Beitrag von Einwendungsduschgriff »

Ara hat geschrieben:Ich hab nochmal nachgeschaut. Du hast Recht. Nur die Rechtsfolge wird aus dem PolG genommen. Rechtsgrundlage bleibt § 15 VersG.
Das finde ich auch nachvollziehbar, sich an dem dortigen Instrumentarium zu bedienen - meine Kritik oben war etwas harsch, das tut mir leid, aber mich ärgert die hier häufig anzutreffende Ungenauigkeit, weil man dadurch den Spezialitätsgedanken weitgehend durch Duldung einer Exekutivpraxis zurückfährt.
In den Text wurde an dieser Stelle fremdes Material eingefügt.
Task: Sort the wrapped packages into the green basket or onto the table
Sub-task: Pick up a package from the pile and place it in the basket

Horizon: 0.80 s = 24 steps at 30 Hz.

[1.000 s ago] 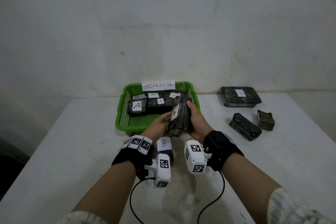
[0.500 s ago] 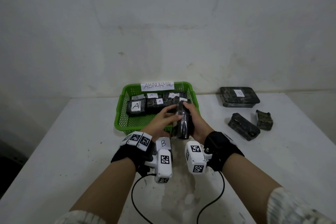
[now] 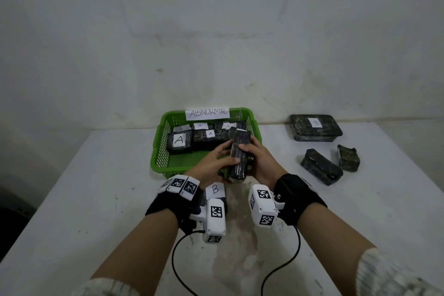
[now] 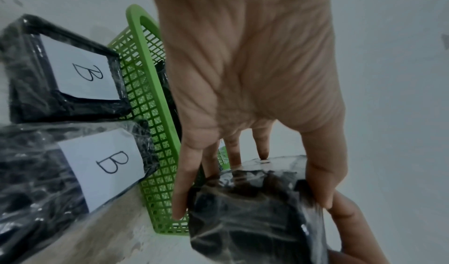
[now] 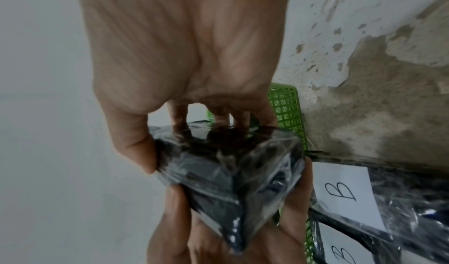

Weiter dann: Sind die dann aber die Minusmaßnahmen föderal unterschiedlich ausgestaltet? Man sollte aber dabei bleiben, dass Adressat trotzdem nur die Versammlung als solche sein kann. Ein Beispiel: Eine kleine Versammlung - vier Menschen - halten gemeinsam ein Plakat in die Höhe. Das Plakat ist nicht einem Einzelnen, sondern der Versammlung als solcher zuzuordnen. Liegen die Voraussetzungen des § 15 VersG vor, so könnte man hier an eine Minusmaßnahme Beschlagnahme denken. Zu § 18 Abs. 3 VersG kann man auch lustige Situationen stricken, die die Frage aufwerfen wie sich die Ausschlussverfügung zur späteren polizeirechtlichen Maßnahme verhält.